*** Opening DATASET CONTENT ***
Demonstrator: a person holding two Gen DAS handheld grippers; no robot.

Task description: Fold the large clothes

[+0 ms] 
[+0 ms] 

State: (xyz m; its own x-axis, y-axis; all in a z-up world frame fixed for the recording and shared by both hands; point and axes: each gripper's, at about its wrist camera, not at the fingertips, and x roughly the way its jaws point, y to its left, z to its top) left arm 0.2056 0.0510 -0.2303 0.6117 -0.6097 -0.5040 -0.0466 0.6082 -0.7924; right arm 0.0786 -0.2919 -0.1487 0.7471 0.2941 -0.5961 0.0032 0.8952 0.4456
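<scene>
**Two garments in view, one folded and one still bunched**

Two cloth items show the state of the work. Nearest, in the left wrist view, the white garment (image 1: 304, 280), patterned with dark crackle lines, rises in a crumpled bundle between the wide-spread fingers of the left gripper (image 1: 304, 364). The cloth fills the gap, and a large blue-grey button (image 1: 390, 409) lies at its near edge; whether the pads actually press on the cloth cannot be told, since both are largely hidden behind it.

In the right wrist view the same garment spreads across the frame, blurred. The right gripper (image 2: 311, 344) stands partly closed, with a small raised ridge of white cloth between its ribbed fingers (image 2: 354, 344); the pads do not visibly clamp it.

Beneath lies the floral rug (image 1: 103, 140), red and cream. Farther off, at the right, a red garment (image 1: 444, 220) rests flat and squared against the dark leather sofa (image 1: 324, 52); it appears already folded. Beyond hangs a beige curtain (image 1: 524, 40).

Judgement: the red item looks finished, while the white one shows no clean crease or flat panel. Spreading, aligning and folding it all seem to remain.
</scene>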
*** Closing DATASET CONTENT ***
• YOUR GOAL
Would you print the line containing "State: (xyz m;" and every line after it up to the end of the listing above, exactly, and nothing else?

• RESPONSE TO THE TASK
State: (xyz m; its own x-axis, y-axis; all in a z-up world frame fixed for the recording and shared by both hands; point and axes: each gripper's, at about its wrist camera, not at the fingertips, and x roughly the way its jaws point, y to its left, z to its top) left arm 0.2056 0.0510 -0.2303 0.6117 -0.6097 -0.5040 -0.0466 0.6082 -0.7924; right arm 0.0786 -0.2919 -0.1487 0.7471 0.2941 -0.5961 0.0032 0.8952 0.4456
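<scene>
**Two garments in view, one folded and one still bunched**

Two cloth items show the state of the work. Nearest, in the left wrist view, the white garment (image 1: 304, 280), patterned with dark crackle lines, rises in a crumpled bundle between the wide-spread fingers of the left gripper (image 1: 304, 364). The cloth fills the gap, and a large blue-grey button (image 1: 390, 409) lies at its near edge; whether the pads actually press on the cloth cannot be told, since both are largely hidden behind it.

In the right wrist view the same garment spreads across the frame, blurred. The right gripper (image 2: 311, 344) stands partly closed, with a small raised ridge of white cloth between its ribbed fingers (image 2: 354, 344); the pads do not visibly clamp it.

Beneath lies the floral rug (image 1: 103, 140), red and cream. Farther off, at the right, a red garment (image 1: 444, 220) rests flat and squared against the dark leather sofa (image 1: 324, 52); it appears already folded. Beyond hangs a beige curtain (image 1: 524, 40).

Judgement: the red item looks finished, while the white one shows no clean crease or flat panel. Spreading, aligning and folding it all seem to remain.
</scene>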

The exercise is now complete.